65 S.E. 500, 110 Va. 38, 1909 Va. LEXIS 114
CourtSupreme Court of Virginia
DecidedSeptember 9, 1909
StatusPublished
Cited by10 cases

This text of 65 S.E. 500 (Interstate Railroad v. Tyree) is published on Counsel Stack Legal Research, covering Supreme Court of Virginia primary law. Counsel Stack provides free access to over 12 million legal documents including statutes, case law, regulations, and constitutions.

Bluebook
Interstate Railroad v. Tyree, 65 S.E. 500, 110 Va. 38, 1909 Va. LEXIS 114 (Va. 1909).

Opinion

Whittle, J.,

delivered the opinion of the court.

This action was brought by the defendant in error, Jesse Tyree, against the plaintiff in error, the Interstate Railroad Company, to recover damages for personal injuries imputed to the negligence of the defendant. The trial resulted in a verdict and judgment for the plaintiff, and to that judgment this writ of error was awarded.

The first assignment of error involves the action of the court in overruling the demurrer to the declaration. The declaration alleges that the defendant was a railroad company, and owned and operated a railroad from Stonega to Appalachia, in Wise county, Va., and used and operated on its road steam locomotives and cars for the transportation of passengers and hauling express and freight; that at the time of the injury complained of the plaintiff was a brakeman in the employment of the defendant, engaged in the physical operation of its trains in coupling cars; that it was the duty of the defendant to use due, reasonable and proper care for the safety and protection of the plaintiff, and to see that he was not injured by the negligence of the engineer and conductor of the defendant, who were in charge and control of the operation of the locomotive and cars which were then and there being coupled together by the plaintiff; that the engineer and conductor were co-employees of the plaintiff of higher grade, and were charged with the duty and power of controlling and directing the general service and immediate work of the plaintiff at the time of the injury; that the defendant did not regard its duty in that behalf, but through its [40]*40engineer and conductor negligently, wrongfully and improperly caused a car which, was then standing upon the track to he pushed with great violence against the plaintiff while in the faithful discharge of his duty of brakeman in coupling the cars together, and without negligence or fault on his part, crushing his foot, ankle and leg between the end of another car then standing on the defendant’s track and the end of the car which was pushed and run against him by the conductor and engineer.

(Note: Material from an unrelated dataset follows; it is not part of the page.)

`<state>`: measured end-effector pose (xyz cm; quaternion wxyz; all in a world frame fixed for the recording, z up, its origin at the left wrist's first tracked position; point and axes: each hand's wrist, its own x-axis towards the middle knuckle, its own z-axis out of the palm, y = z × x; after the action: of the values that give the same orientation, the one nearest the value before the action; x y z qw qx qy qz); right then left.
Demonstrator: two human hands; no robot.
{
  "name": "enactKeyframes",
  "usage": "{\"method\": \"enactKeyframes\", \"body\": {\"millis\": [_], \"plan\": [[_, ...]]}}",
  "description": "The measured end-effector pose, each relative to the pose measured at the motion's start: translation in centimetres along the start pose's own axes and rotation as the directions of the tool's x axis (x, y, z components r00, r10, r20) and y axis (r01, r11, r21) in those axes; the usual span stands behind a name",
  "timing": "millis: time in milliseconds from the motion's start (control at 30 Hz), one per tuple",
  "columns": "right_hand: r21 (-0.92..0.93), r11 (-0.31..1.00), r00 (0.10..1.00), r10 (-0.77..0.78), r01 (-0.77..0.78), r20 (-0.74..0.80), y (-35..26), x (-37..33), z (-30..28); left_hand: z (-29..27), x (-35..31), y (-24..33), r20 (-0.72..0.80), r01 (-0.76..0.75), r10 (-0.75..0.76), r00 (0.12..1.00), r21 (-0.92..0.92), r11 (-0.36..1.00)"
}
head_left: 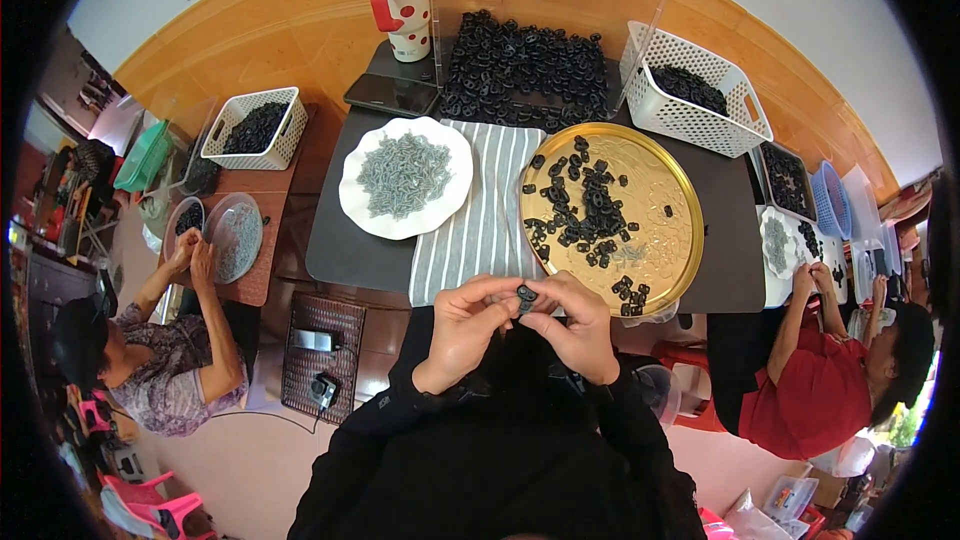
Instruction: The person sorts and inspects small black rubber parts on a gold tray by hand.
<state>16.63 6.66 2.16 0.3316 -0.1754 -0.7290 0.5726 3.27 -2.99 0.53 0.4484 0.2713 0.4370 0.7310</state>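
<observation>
My left hand (466,332) and my right hand (574,326) meet at the table's front edge, fingers bent in a pinch. Between their fingertips is a small black plastic part (526,293) with an opening in it. Just beyond them, a striped grey cloth (490,195) hangs over the edge. To its right, a round golden tray (665,175) carries loose black parts (598,205) and a little pile of grey screw-like pieces (628,257). Left of the cloth, a white scalloped plate (355,212) is heaped with similar grey pieces (405,173).
A clear-walled bin holds many black parts (525,65) at the back, beside a white basket (700,125). A phone (392,93) and a spotted tumbler (402,10) stand back left. Co-workers sit at the left (170,360) and right (825,380). A woven stool (322,355) stands lower left.
</observation>
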Motion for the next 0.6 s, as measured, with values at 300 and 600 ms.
{"method": "enactKeyframes", "body": {"millis": [300,600], "plan": [[-0.269,0.946,0.979,-0.198,0.181,-0.04,0.68,-0.63,0.22,-0.22,-0.04,0.01,0.049,0.075,-0.072,0.996,-0.058,0.995],[-0.238,0.953,0.974,-0.21,0.186,-0.082,0.77,-1.01,0.49,-0.35,-0.17,-0.26,0.064,0.168,-0.16,0.985,-0.143,0.975]]}}
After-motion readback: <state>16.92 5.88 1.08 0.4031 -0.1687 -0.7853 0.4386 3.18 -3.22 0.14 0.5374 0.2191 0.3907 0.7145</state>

The first ground of demurrer charges that the plaintiff himself was guilty of contributory negligence. This contention proceeds upon the assumption that pleadings must be taken most strongly against the pleader, and that the fair inference to be drawn from the declaration is that the plaintiff’s foot, ankle and leg were caught between the drawheads or bumpers of the two cars; and as “the law requires railroad companies to have self-couplers on all thei'r cars, it will be presumed that this company complied with the law in that respect, * * * especially where there is no charge to the contrary” ; that these couplers are operated from the outside, and that a brakeman who goes in between cars to couple them is ipso-facto guilty of contributory negligence; that if this be not a fair inference then “the declaration is too uncertain and vague, in this, that it does not explain-how the plaintiff got his foot, ankle and leg between the cars, or how he got them injured.”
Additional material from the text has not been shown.